Although I find Haggis’ movie so clichéd as to be possibly harmful, does the fact that these folks found it useful mean, as Jan tactfully suggested while I jumped all over the poor caller, that it can’t be quite so easily dismissed? It’s my final question here, I guess. None of these callers could specify what they found so helpful or useful about Crash. Rather, they just averred it was a “worthy topic.” And just because a film takes on an admittedly worthy topic, does it thus become a worthy film?

You know my answer is no. Otherwise, I’d be singing poor John Sayles’ recent movies’ praises.

On another note, callers liked that damned penguins movie, too. And more than one listener confessed s/he wouldn’t be seeing Murderball because of its title. Too bad, because that really is a worthy film — albeit one with an admittedly futile title. I’ll say this for the Maddy listeners: They do value their foreign film. Let’s hear it for the Midwestern independent theaters, no matter how poorly air-conditioned they apparently are.

8.08.2005

Anne Heche Is a Convincing Alien (or: What I Learned My Summer Vacation)

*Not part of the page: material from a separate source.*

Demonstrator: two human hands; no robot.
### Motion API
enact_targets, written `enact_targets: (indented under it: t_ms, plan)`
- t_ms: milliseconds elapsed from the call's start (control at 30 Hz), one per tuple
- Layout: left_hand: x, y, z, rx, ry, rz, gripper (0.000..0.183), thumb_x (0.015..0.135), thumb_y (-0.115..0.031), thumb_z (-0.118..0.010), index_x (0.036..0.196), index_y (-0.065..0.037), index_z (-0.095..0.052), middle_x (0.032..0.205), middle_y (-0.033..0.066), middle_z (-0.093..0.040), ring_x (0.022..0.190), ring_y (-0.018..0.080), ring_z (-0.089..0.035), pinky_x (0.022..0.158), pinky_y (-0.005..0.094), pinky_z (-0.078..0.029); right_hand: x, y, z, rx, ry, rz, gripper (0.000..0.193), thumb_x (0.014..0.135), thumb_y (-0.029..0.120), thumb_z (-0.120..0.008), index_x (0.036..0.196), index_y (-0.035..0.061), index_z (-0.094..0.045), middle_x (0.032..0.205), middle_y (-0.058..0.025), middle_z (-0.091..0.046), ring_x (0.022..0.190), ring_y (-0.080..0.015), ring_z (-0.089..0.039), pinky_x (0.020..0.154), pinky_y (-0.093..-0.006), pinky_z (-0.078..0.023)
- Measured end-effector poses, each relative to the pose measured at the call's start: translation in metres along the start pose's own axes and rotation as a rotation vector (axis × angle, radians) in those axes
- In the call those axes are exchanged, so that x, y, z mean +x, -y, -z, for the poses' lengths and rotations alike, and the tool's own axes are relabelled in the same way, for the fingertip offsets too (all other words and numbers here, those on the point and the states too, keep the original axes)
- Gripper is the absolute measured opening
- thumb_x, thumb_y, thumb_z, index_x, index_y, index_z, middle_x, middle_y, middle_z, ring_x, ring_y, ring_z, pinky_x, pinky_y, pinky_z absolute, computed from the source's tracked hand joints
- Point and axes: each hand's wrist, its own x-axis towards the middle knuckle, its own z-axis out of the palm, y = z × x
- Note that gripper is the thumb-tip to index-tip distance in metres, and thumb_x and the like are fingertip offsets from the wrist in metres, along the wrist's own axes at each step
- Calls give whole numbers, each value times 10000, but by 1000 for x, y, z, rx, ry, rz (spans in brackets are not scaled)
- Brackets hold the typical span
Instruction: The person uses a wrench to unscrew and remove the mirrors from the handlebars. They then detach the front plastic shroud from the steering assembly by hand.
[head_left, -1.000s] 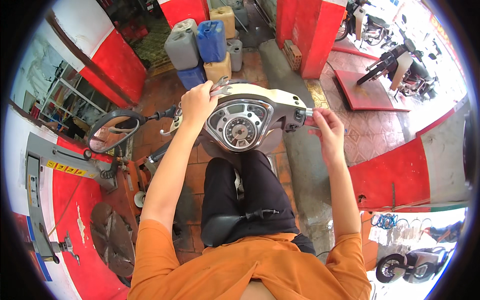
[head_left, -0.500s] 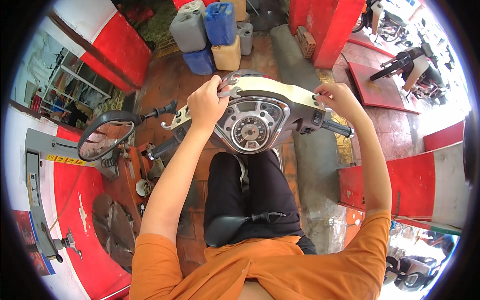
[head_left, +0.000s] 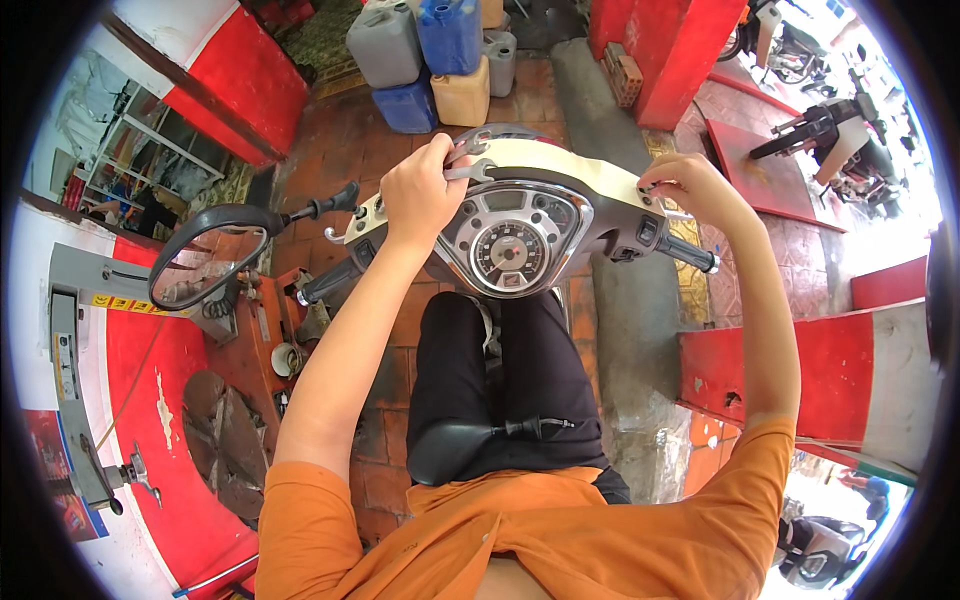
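My left hand [head_left: 416,195] is closed around open-end wrenches [head_left: 471,173], two jaw ends sticking out past the thumb side. It rests by the cream handlebar cover [head_left: 555,160] of a scooter. At the cover's right end, the fingers of my right hand [head_left: 695,186] pinch a small dark piece at the mirror mounting spot; the fingers partly hide it. Between the hands sits the round instrument cluster [head_left: 510,255]. A mirror [head_left: 210,262] stands on the left handlebar. Another black mirror [head_left: 455,452], its short stem pointing right, lies on my lap.
Stacked plastic jerrycans [head_left: 450,40] stand ahead beyond the scooter, near a red pillar [head_left: 672,65]. A grey and red machine [head_left: 225,330] is at left. Parked motorbikes [head_left: 845,135] are at right, beside a red ramp [head_left: 775,185]. A red and white low wall [head_left: 800,370] runs at right.
My right hand has turned at the wrist, its back rising and its fingers curling down over the mount. The left hand keeps its hold on the wrenches. The whole view has shifted slightly.
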Motion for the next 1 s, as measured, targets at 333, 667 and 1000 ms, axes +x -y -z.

I apologize for my inexcusably long break. All I can say is that I am one of those irresponsible New Yorkers who not only has a car, but loves her car. It’s a pain in the ass to park, to pay for, and to protect, but — aaaaah. Come summer and its clammy, dirty hot-towel slap, ain’t nothing better than climbing into my Hyundai Sadie’s four walls and speeding right up the BQE ramp and out, out, out of NYC environs.

I’ve been to: the Catskills; Onset Bay, Massachusetts; the tony Hamptoni; Long Beach, LI; and, of course, la Coney Island. And I am here to report that even better auto-entertainment (if you catch my meaning) than mypod is la book on tape. The cheesier the better, it seems. I tried listening to Middlemarch and Crime and Punishment and, though I admired those books much when I read them a decade ago, lordy, were they lousy in traffic. Nay, it’s been less lofty fare: domestic fiction from Alice McDermott; you-go-girl faction from Terry McMillan (NYTimes phrasing, not my own); Frank Abagnale’s swinging-con memoir Catch Me If You Can, Aretha Franklin’s autoautoautobiography (compelling on oh-so-many levels!); and, by far the best, Call Me Crazy by Anne Heche, read by the authoress herself in her patented Stonewall-era-gay-male-meets-Ethel Merman voice. I will say this for Heche: She obviously wrote it herself. She grounds out her church-ladylikeness with down-and-dirty swearing. "I'd rather be crazy than fucking God!" she exclaims after describing waking up with, oh, stigmata in her palms. And then there's the poetry she occasionally uses to jazz up her prose. Couplets rhyming “herpes-scaby” with “My sister Abby.” Or, "I was mad/a loon/a crazy cartoon." Plus the exact pronunciation of her alien-identity Celestia’s special language.

Crazy!

All right, I’ve broken my August-posting cherry, so more later today or tomorrow.